DESCRIPTION OF THE TASK:
Give the data again exactly, without its images.

(Source records)

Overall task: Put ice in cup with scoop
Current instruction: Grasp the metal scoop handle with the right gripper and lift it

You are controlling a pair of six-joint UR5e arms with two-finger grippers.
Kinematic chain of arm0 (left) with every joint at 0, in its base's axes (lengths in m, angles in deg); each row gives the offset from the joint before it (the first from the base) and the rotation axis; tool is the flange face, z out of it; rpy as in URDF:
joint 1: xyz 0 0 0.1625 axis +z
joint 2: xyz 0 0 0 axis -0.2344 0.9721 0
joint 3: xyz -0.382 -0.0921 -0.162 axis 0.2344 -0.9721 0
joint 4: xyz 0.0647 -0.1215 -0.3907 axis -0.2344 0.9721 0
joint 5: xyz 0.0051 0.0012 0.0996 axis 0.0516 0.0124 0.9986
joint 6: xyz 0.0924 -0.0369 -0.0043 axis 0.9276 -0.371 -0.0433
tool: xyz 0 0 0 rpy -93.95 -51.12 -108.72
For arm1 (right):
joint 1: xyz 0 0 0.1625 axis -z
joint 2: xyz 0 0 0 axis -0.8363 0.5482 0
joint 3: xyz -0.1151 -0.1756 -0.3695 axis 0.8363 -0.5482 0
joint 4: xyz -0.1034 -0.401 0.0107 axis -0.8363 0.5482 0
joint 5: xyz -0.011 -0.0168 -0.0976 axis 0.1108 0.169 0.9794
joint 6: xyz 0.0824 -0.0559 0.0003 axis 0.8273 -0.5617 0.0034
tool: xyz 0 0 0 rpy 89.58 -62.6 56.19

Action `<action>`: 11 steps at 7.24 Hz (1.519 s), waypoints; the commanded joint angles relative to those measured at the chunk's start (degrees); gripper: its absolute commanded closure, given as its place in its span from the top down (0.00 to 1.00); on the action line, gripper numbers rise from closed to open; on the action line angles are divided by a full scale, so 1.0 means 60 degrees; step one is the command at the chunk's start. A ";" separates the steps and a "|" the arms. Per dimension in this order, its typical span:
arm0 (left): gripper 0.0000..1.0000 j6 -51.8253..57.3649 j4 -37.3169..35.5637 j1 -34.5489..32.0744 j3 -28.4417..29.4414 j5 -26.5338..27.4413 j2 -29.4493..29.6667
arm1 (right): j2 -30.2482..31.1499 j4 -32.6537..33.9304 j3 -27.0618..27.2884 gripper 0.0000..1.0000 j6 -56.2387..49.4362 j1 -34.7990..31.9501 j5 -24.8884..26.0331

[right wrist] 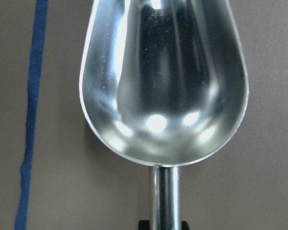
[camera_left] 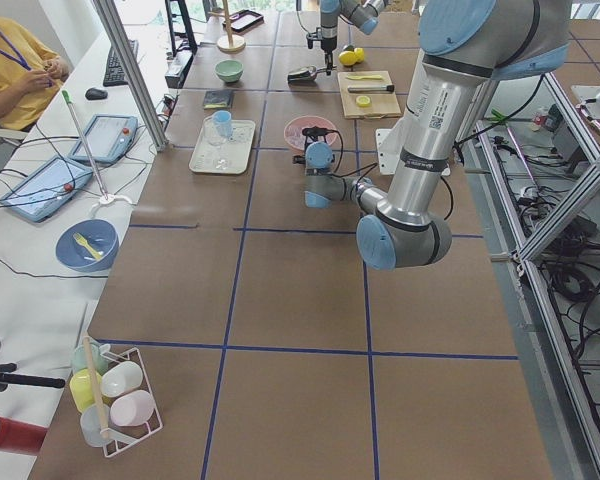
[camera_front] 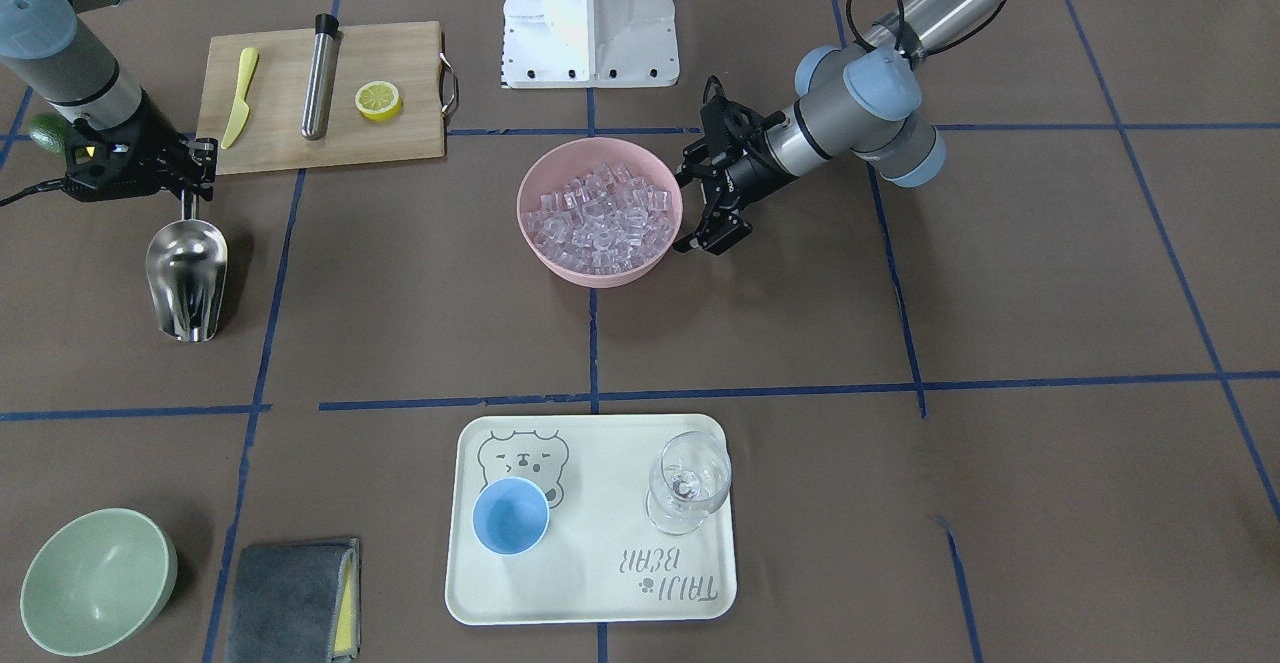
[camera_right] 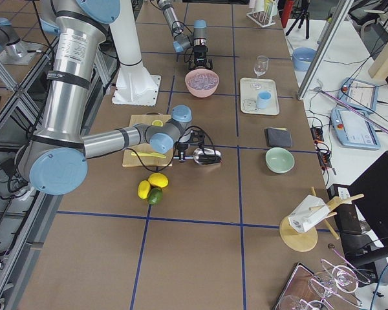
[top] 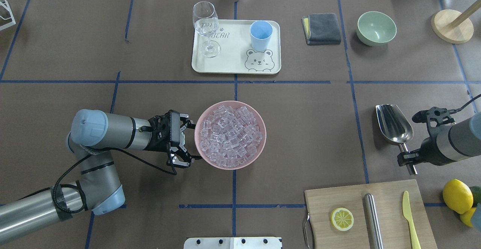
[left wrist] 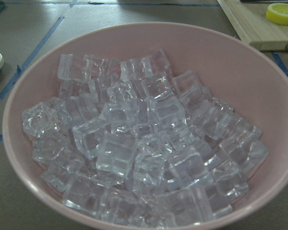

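The right gripper [camera_right: 183,154], on the near arm, is at the handle of the scoop [camera_right: 208,155], which lies on the table [camera_right: 194,258] just beside the cutting board [camera_right: 137,157]. Towards the far end, the left gripper [camera_right: 200,63] hangs close to the pink bowl [camera_right: 202,89] of ice [camera_right: 203,79].

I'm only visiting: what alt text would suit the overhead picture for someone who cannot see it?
A round pink bowl heaped with small clear ice cubes sits mid-table, the left gripper open beside its rim. The right gripper grips the thin handle of an empty shiny steel scoop; the small light-blue plastic cup stands on a cream tray.
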 commanded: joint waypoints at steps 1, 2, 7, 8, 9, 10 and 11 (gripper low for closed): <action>1.00 0.0008 0.0000 0.0001 0.0013 0.0000 0.0000 | 0.0010 0.0011 0.0104 0.00 -0.0058 0.0090 0.0150; 1.00 0.0008 0.0000 0.0001 0.0014 0.0000 0.0000 | 0.0010 0.0025 0.0235 0.00 -0.0058 0.0105 0.0151; 1.00 -0.0006 0.0015 0.0015 -0.0001 0.0000 0.0000 | -0.0238 0.0157 0.1392 0.00 -0.3823 0.0122 0.0327; 1.00 -0.0006 0.0015 0.0015 -0.0001 0.0000 0.0000 | -0.0746 0.0273 0.1437 0.00 -0.5520 -0.0170 0.0255; 1.00 -0.0006 0.0015 0.0015 -0.0001 0.0000 0.0000 | -0.1172 0.1072 0.1467 0.00 -0.5609 -0.0492 0.0109; 1.00 -0.0006 0.0015 0.0015 -0.0001 0.0000 0.0000 | -0.1727 0.1994 0.1438 0.00 -0.5697 -0.0916 -0.0502; 1.00 -0.0006 0.0015 0.0015 -0.0001 0.0000 -0.0015 | -0.2139 0.2902 0.1771 0.00 -0.5712 -0.1007 -0.0928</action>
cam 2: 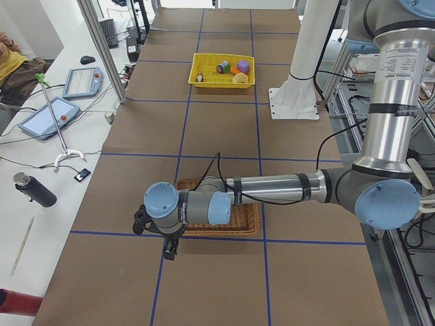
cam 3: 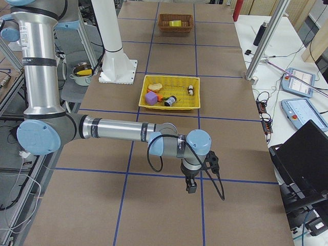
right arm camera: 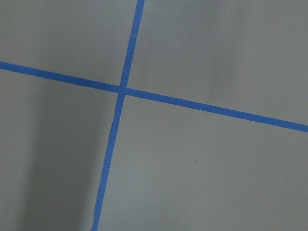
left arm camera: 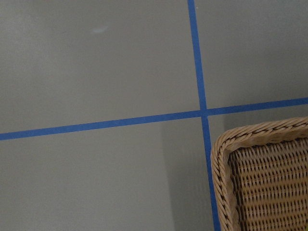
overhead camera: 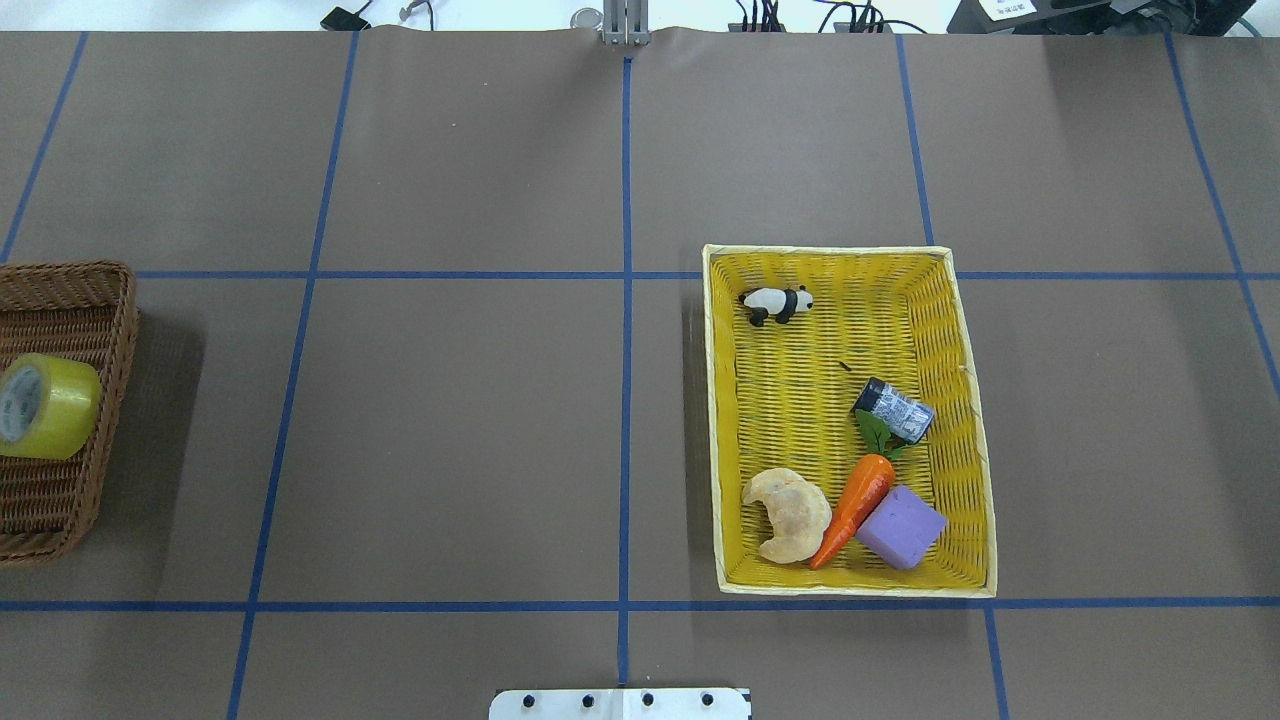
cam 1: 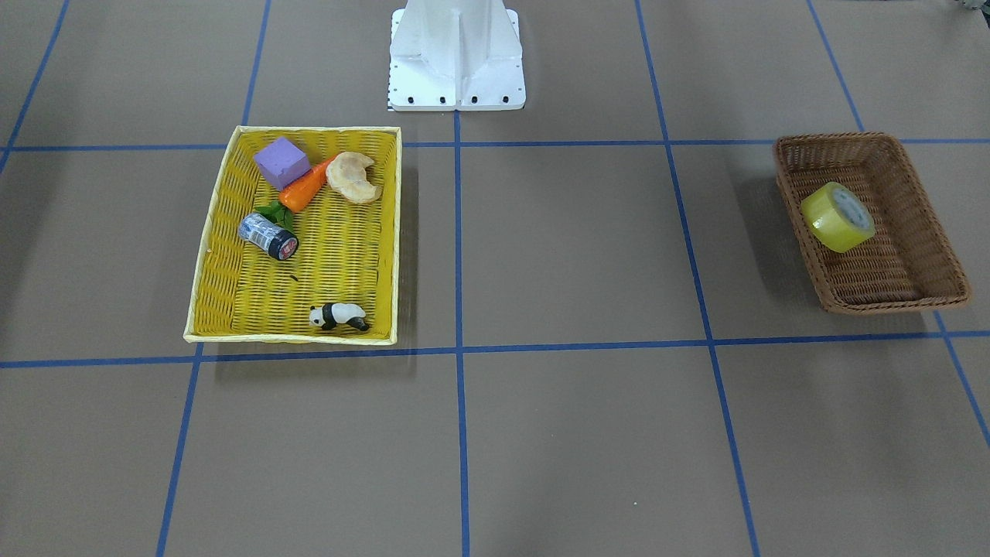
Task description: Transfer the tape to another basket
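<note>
The tape [cam 1: 838,217], a yellowish roll with a white core, lies on its side in the dark brown wicker basket [cam 1: 920,255]. Both also show in the overhead view, the tape [overhead camera: 45,405] in the basket [overhead camera: 60,290]. In the exterior left view my left gripper [cam 2: 170,248] hangs just off the basket's near corner [cam 2: 251,221], and the forearm hides the tape. The left wrist view shows only a corner of the basket [left arm camera: 269,183]. My right gripper [cam 3: 190,185] hangs over bare table, well away from the tape [cam 3: 176,23]. I cannot tell whether either gripper is open or shut.
A bright yellow woven basket [cam 1: 224,232] holds a purple block [cam 1: 281,162], a carrot [cam 1: 308,188], a croissant [cam 1: 353,177], a small can [cam 1: 268,235] and a toy panda [cam 1: 339,316]. The white robot base [cam 1: 456,58] stands at the table's edge. Blue tape lines grid the brown table.
</note>
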Available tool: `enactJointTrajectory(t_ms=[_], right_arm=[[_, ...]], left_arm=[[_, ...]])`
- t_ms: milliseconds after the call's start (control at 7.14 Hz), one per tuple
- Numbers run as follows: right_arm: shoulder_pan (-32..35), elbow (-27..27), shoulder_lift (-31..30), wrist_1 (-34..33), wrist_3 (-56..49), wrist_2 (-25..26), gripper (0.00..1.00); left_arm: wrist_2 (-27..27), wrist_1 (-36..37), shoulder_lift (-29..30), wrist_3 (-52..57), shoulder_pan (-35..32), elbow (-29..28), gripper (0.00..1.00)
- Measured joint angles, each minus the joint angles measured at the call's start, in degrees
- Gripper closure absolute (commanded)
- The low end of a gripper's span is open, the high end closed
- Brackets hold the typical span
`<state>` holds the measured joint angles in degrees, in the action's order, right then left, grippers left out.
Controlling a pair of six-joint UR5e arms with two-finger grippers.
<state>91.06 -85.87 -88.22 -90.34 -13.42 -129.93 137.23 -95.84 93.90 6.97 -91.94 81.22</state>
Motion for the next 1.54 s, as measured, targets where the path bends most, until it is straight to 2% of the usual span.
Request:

RESULT OF THIS TASK:
Overall task: Put ice in cup with scoop
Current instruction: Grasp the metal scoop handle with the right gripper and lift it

You are controlling a pair of six-joint UR5e arms with two-finger grippers.
Kinematic chain of arm0 (left) with every joint at 0, in its base's axes (lengths in m, angles in deg); each row gives the offset from the joint before it (the first from the base) and the rotation axis; tool is the flange face, z out of it; rpy as in URDF:
joint 1: xyz 0 0 0.1625 axis +z
joint 2: xyz 0 0 0 axis -0.2344 0.9721 0
joint 3: xyz -0.382 -0.0921 -0.162 axis 0.2344 -0.9721 0
joint 4: xyz 0.0647 -0.1215 -0.3907 axis -0.2344 0.9721 0
joint 5: xyz 0.0051 0.0012 0.0996 axis 0.0516 0.0124 0.9986
joint 6: xyz 0.0924 -0.0369 -0.0043 axis 0.9276 -0.371 -0.0433
tool: xyz 0 0 0 rpy -93.95 -51.12 -108.72
For arm1 (right):
joint 1: xyz 0 0 0.1625 axis -z
joint 2: xyz 0 0 0 axis -0.8363 0.5482 0
joint 3: xyz -0.1151 -0.1756 -0.3695 axis 0.8363 -0.5482 0
joint 4: xyz -0.1034 -0.401 0.0107 axis -0.8363 0.5482 0
joint 5: xyz -0.011 -0.0168 -0.0976 axis 0.1108 0.169 0.9794
joint 6: xyz 0.0824 -0.0559 0.0003 axis 0.8273 -0.5617 0.0034
tool: xyz 0 0 0 rpy 89.58 -62.6 56.19

Action `<action>`: 11 steps at 7.24 Hz (1.519 s), waypoints; the commanded joint angles relative to those measured at the chunk's start (degrees); gripper: its absolute commanded closure, given as its place in its span from the top down (0.00 to 1.00); on the action line, gripper numbers rise from closed to open; on the action line angles are divided by a full scale, so 1.0 means 60 degrees; step one is the command at the chunk's start. A ";" separates the steps and a "|" the arms. Per dimension in this order, its typical span:
arm0 (left): gripper 0.0000..1.0000 j6 -51.8253..57.3649 j4 -37.3169..35.5637 j1 -34.5489..32.0744 j3 -28.4417..29.4414 j5 -26.5338..27.4413 j2 -29.4493..29.6667
arm1 (right): j2 -30.2482..31.1499 j4 -32.6537..33.9304 j3 -27.0618..27.2884 gripper 0.0000..1.0000 j6 -56.2387..49.4362 j1 -34.7990..31.9501 j5 -24.8884..26.0331

[right wrist] 
[camera_left] 
[camera_front] 
[camera_right] 
[top] 
[left wrist] 

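The right gripper [camera_right: 183,154], on the near arm, is at the handle of the scoop [camera_right: 208,155], which lies on the table [camera_right: 194,258] just beside the cutting board [camera_right: 137,157]. Towards the far end, the left gripper [camera_right: 200,63] hangs close to the pink bowl [camera_right: 202,89] of ice [camera_right: 203,79].

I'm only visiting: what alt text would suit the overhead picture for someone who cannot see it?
A round pink bowl heaped with small clear ice cubes sits mid-table, the left gripper open beside its rim. The right gripper grips the thin handle of an empty shiny steel scoop; the small light-blue plastic cup stands on a cream tray.
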 commanded: joint waypoints at steps 1, 2, 7, 8, 9, 10 and 11 (gripper low for closed): <action>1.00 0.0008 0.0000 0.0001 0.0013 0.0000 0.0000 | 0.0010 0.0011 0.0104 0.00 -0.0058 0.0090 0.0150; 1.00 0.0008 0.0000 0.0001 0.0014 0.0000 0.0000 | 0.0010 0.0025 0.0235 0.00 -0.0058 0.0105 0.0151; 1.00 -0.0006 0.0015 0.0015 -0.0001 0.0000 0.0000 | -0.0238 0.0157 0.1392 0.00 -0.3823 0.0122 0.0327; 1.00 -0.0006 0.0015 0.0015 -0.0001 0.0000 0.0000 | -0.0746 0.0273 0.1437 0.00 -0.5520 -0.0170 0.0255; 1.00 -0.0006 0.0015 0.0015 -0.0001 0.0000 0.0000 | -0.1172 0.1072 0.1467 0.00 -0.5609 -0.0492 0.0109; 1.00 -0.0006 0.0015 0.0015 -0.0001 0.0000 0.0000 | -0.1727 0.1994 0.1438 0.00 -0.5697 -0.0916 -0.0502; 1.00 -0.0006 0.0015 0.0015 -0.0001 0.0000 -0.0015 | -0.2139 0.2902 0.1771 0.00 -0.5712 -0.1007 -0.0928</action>
cam 2: 
cam 3: 
right arm camera: 
left arm camera: 
overhead camera: 
cam 1: 
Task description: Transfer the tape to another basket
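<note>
The tape [cam 1: 838,217], a yellowish roll with a white core, lies on its side in the dark brown wicker basket [cam 1: 920,255]. Both also show in the overhead view, the tape [overhead camera: 45,405] in the basket [overhead camera: 60,290]. In the exterior left view my left gripper [cam 2: 170,248] hangs just off the basket's near corner [cam 2: 251,221], and the forearm hides the tape. The left wrist view shows only a corner of the basket [left arm camera: 269,183]. My right gripper [cam 3: 190,185] hangs over bare table, well away from the tape [cam 3: 176,23]. I cannot tell whether either gripper is open or shut.
A bright yellow woven basket [cam 1: 224,232] holds a purple block [cam 1: 281,162], a carrot [cam 1: 308,188], a croissant [cam 1: 353,177], a small can [cam 1: 268,235] and a toy panda [cam 1: 339,316]. The white robot base [cam 1: 456,58] stands at the table's edge. Blue tape lines grid the brown table.
</note>
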Available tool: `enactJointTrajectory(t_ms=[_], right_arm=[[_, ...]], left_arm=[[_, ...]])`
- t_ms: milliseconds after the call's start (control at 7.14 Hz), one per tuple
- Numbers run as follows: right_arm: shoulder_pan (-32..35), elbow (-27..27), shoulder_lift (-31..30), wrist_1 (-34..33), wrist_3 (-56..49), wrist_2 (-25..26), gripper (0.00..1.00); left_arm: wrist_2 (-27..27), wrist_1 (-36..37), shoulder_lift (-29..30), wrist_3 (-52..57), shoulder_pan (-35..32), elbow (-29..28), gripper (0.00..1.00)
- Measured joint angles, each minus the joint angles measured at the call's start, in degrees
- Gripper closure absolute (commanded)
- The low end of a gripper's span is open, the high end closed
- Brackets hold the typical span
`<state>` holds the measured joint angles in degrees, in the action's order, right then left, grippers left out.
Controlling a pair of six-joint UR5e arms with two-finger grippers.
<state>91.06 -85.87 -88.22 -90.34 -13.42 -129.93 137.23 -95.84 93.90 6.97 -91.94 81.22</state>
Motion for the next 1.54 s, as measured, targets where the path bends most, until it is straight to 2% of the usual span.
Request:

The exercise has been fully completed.